Task to carry out |
Exact copies of all the lines below are wanted, without a single picture.

Data block |
--------------------------------
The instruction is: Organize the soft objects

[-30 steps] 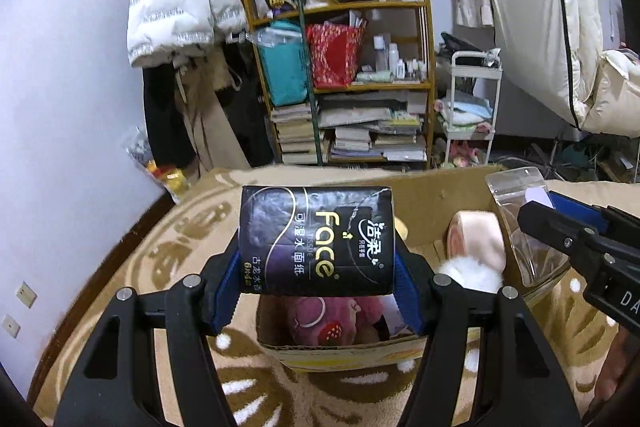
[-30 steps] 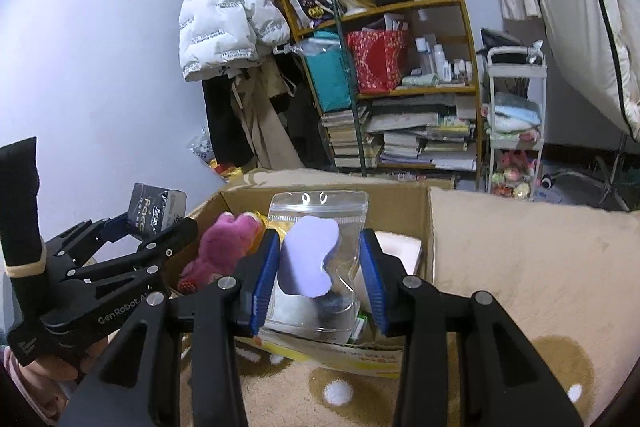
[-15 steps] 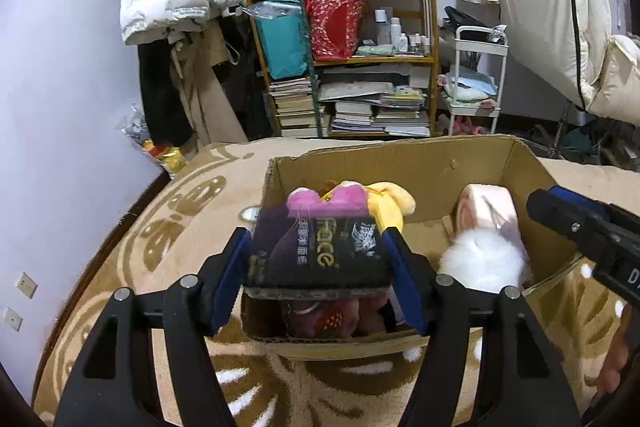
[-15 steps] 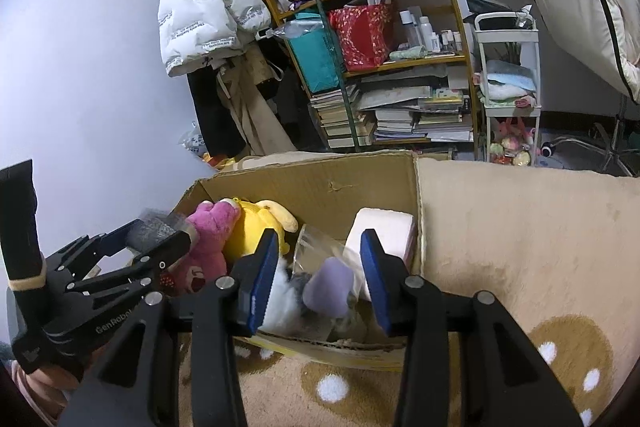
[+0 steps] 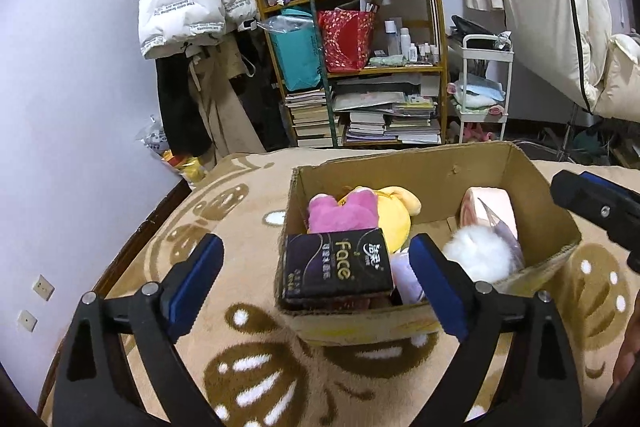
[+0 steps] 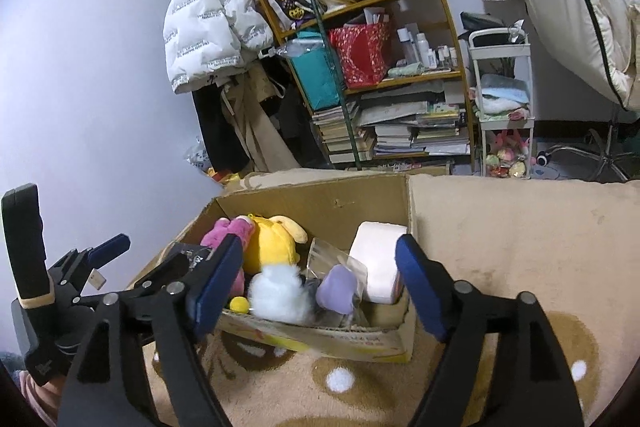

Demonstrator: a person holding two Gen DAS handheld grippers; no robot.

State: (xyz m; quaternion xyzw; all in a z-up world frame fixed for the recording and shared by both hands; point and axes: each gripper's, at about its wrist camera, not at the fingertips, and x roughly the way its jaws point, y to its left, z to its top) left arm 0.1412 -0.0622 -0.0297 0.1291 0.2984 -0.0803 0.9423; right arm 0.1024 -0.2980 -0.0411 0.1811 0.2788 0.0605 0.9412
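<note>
Two hand-held grippers face an open cardboard box that sits on a beige patterned blanket. At the left, the left hand-held gripper has its jaws opening wide, blue pads clear of the black tissue pack, which rests at the box's near left corner on top of other contents. Behind the pack lie a pink plush toy and a yellow plush toy. Toward the middle sit a white fluffy ball and a clear zip bag holding a purple piece. Against the box's right wall stands a white roll. The right hand-held gripper is also opening, its pads apart from the bag, nothing pressed between them.
</note>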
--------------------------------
Your solution |
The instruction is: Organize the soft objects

[-30 steps] 
[-30 steps] 
[-15 steps] 
[-15 steps] 
[+0 steps] 
[+0 steps] 

Demonstrator: a person holding two Gen DAS handheld grippers; no robot.

State: (xyz m; quaternion xyzw; all in a z-up world frame fixed for the recording and shared by both hands; point and axes: each gripper's, at about its wrist camera, not at the fingertips, and x roughly the way its jaws point, y to its left, z to its top) left arm 0.1412 -0.0622 -0.0297 0.1291 0.2984 -0.0803 0.9423; right arm 0.1024 -0.2980 -0.0411 0.1811 0.2788 0.0605 0.9412
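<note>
Two hand-held grippers face an open cardboard box that sits on a beige patterned blanket. At the left, the left hand-held gripper has its jaws opening wide, blue pads clear of the black tissue pack, which rests at the box's near left corner on top of other contents. Behind the pack lie a pink plush toy and a yellow plush toy. Toward the middle sit a white fluffy ball and a clear zip bag holding a purple piece. Against the box's right wall stands a white roll. The right hand-held gripper is also opening, its pads apart from the bag, nothing pressed between them.
</note>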

The answer given here is complete.